The master tricksters of the vaudeville stage can hardly duplicate in magnitude the work of the unseen gnomes that make possible the housing of such a variety of sporting and non-sporting events under a single roof.
These unearthly creatures burrow into the dark recesses under, above, behind the visible serenity of the place, and turn switches, open and shut valves, carry around bulky objects and do all manner of queer things. They seem to know what they are doing, and there must be some system or order to their efforts, for the results are surprising.
An afternoon sees the Harvard hockey squad working out on a vast sheet of ice, and on the same evening enormous flood lights show great banks of faces gathered around the squared circle of the prize ring.
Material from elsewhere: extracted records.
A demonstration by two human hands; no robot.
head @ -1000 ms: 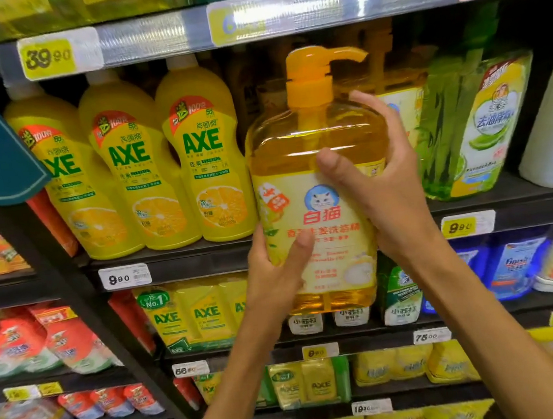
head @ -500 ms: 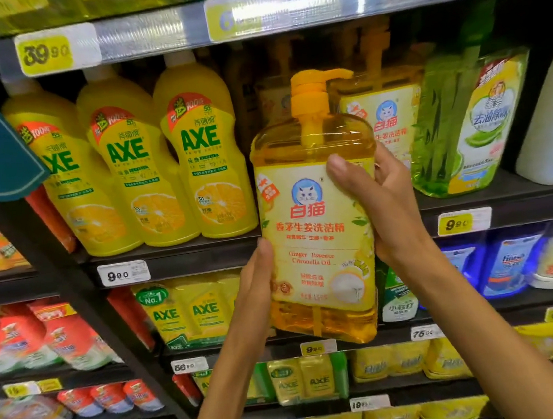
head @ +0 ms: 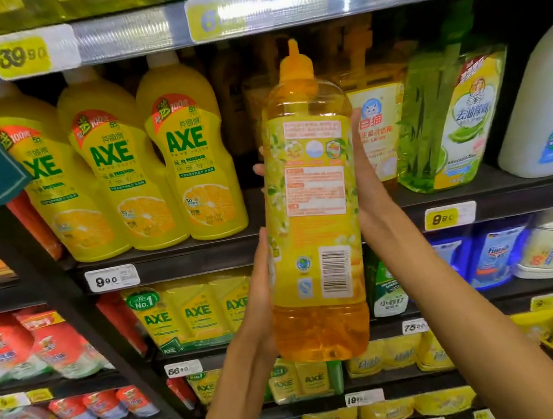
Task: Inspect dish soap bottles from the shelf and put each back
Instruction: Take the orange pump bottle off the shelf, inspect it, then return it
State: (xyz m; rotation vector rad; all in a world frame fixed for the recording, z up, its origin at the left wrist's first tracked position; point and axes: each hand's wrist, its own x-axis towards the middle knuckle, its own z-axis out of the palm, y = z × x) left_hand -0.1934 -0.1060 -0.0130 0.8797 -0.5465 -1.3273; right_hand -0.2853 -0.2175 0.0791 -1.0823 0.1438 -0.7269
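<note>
Fingers [head: 258, 170] of the left hand [head: 259, 280] and right hand [head: 366, 178] wrap the sides of the pump bottle [head: 312, 205], held upright near the camera before the shelf [head: 170, 259]. Nearly full, it looks heavy, stiff and slick; gripping the labelled waist seems safest.

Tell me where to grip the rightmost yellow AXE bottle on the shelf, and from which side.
Grip the rightmost AXE bottle around its narrower upper body below the white cap, coming straight in from the front. Another AXE bottle crowds its left side, and the held orange bottle hangs before its right, so the front stays freest.
</note>
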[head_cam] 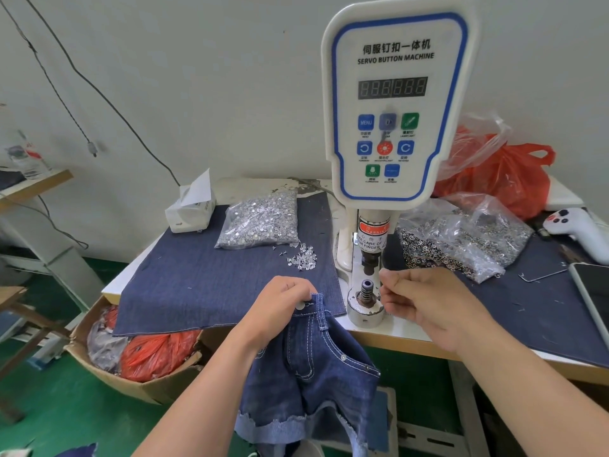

According to the management of the new Boston Garden in an exclusive interview with a CRIMSON representative, the deicing process and the arrangement of seating accommodations takes but two hours. After using the space of the ice surface for other purposes a new layer of ice can be created in less than six hours in the early morning.
The acoustics of the Garden are guarded by an anti-echo covering of cork on the walls, so that the arean normally devoted to sports may on occasion be devoted to the arts with a concert or opera entertaining the customers.